### [What is needed]
Only the lines from the start of the entries through the line with "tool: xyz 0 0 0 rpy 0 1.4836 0" are wanted; please output them exactly.

Top of Input data

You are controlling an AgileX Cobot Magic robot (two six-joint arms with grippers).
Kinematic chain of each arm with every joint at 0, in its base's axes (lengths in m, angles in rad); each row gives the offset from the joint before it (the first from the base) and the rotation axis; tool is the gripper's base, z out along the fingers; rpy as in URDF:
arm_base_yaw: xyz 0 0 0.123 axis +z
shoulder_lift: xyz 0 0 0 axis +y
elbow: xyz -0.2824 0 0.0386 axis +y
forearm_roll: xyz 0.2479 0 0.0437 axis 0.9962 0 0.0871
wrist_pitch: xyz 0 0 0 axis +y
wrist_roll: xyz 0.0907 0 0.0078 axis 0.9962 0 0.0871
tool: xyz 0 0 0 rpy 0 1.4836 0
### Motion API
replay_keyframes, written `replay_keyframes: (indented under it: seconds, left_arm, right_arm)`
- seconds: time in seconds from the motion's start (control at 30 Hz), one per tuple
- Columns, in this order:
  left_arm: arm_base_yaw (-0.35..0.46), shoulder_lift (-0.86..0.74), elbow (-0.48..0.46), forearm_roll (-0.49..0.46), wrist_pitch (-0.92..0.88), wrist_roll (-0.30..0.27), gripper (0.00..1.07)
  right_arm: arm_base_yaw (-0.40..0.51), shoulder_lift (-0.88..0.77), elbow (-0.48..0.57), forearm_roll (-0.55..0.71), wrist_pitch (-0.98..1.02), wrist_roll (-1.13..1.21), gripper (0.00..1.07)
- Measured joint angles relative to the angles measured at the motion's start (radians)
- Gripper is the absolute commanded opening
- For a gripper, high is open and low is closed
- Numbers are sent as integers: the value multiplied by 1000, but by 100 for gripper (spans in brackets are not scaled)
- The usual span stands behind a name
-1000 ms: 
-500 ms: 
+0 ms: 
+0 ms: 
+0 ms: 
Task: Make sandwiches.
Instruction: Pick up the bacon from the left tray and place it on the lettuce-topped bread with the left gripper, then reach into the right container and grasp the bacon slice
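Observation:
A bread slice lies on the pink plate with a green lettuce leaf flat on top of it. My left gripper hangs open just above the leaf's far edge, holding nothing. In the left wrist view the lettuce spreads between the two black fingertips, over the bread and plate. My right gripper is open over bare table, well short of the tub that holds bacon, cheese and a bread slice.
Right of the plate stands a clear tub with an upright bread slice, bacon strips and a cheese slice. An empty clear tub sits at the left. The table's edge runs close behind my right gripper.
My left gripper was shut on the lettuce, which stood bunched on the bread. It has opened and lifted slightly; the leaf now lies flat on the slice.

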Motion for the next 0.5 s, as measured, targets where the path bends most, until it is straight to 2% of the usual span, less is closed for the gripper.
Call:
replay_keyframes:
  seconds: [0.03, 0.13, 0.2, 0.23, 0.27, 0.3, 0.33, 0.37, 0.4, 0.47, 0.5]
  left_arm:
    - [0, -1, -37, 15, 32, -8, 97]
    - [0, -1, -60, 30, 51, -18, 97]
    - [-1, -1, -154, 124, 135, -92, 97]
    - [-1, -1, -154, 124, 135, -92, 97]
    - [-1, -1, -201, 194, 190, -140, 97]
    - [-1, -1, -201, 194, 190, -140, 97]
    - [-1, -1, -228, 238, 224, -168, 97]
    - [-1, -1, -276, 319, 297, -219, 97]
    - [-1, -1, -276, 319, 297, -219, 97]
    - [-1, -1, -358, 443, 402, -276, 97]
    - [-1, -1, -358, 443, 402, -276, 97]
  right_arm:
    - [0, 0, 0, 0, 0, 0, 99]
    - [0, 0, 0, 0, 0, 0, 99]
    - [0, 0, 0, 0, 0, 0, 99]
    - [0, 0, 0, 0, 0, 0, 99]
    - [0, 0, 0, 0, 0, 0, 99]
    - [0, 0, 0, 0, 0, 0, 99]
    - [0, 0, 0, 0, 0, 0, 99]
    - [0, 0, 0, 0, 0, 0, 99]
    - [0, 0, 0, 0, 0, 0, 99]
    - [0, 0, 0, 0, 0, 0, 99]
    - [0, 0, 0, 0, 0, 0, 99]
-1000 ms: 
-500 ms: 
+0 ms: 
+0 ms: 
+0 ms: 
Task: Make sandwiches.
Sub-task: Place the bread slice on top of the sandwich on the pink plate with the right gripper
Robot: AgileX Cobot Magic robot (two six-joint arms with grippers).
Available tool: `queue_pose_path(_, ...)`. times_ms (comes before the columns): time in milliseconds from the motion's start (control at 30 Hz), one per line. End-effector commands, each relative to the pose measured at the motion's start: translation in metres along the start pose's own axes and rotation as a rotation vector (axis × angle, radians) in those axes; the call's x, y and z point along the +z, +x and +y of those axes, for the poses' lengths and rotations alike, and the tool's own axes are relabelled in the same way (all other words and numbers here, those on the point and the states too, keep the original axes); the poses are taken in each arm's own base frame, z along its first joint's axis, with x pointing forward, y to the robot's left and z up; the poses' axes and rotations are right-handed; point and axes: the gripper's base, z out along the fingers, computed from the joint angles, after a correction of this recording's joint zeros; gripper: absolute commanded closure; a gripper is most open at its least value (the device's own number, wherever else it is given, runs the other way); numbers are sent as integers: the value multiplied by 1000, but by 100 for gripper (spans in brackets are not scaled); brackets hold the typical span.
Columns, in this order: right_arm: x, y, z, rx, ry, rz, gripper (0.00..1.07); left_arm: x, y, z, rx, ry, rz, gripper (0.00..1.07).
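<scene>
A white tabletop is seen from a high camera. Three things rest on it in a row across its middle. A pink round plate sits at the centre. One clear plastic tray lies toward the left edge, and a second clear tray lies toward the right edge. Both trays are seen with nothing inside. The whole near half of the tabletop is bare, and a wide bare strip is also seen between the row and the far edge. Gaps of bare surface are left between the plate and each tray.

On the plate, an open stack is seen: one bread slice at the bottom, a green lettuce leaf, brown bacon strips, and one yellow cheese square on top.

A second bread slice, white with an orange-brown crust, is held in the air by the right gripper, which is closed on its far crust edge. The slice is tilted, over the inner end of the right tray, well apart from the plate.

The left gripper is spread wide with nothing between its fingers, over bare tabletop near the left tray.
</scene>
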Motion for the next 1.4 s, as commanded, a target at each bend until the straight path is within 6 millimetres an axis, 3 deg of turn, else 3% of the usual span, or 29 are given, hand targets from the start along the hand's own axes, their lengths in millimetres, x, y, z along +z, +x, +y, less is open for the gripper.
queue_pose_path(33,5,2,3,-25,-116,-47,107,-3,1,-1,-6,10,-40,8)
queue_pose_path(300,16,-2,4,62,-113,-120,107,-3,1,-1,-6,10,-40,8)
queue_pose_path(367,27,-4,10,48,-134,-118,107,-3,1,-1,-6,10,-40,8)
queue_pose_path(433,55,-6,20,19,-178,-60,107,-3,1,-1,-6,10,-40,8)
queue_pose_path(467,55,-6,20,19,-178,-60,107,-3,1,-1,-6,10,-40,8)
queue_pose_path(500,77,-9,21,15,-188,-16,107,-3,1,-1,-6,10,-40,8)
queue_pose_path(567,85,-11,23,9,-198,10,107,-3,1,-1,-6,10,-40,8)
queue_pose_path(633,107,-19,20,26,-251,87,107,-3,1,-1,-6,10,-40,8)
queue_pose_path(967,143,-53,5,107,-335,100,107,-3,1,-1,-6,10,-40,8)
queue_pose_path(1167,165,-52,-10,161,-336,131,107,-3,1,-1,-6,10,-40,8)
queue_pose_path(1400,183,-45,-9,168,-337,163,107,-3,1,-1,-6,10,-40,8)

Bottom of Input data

### [Answer to this task]
You are controlling an AgileX Cobot Magic robot (two six-joint arms with grippers).
Kinematic chain of each arm with every joint at 0, in its base's axes (lengths in m, angles in rad); each row gives the offset from the joint before it (the first from the base) and the rotation axis; tool is the gripper's base, z out along the fingers; rpy as in URDF:
arm_base_yaw: xyz 0 0 0.123 axis +z
shoulder_lift: xyz 0 0 0 axis +y
elbow: xyz -0.2824 0 0.0386 axis +y
forearm_roll: xyz 0.2479 0 0.0437 axis 0.9962 0 0.0871
wrist_pitch: xyz 0 0 0 axis +y
wrist_roll: xyz 0.0907 0 0.0078 axis 0.9962 0 0.0871
tool: xyz 0 0 0 rpy 0 1.4836 0

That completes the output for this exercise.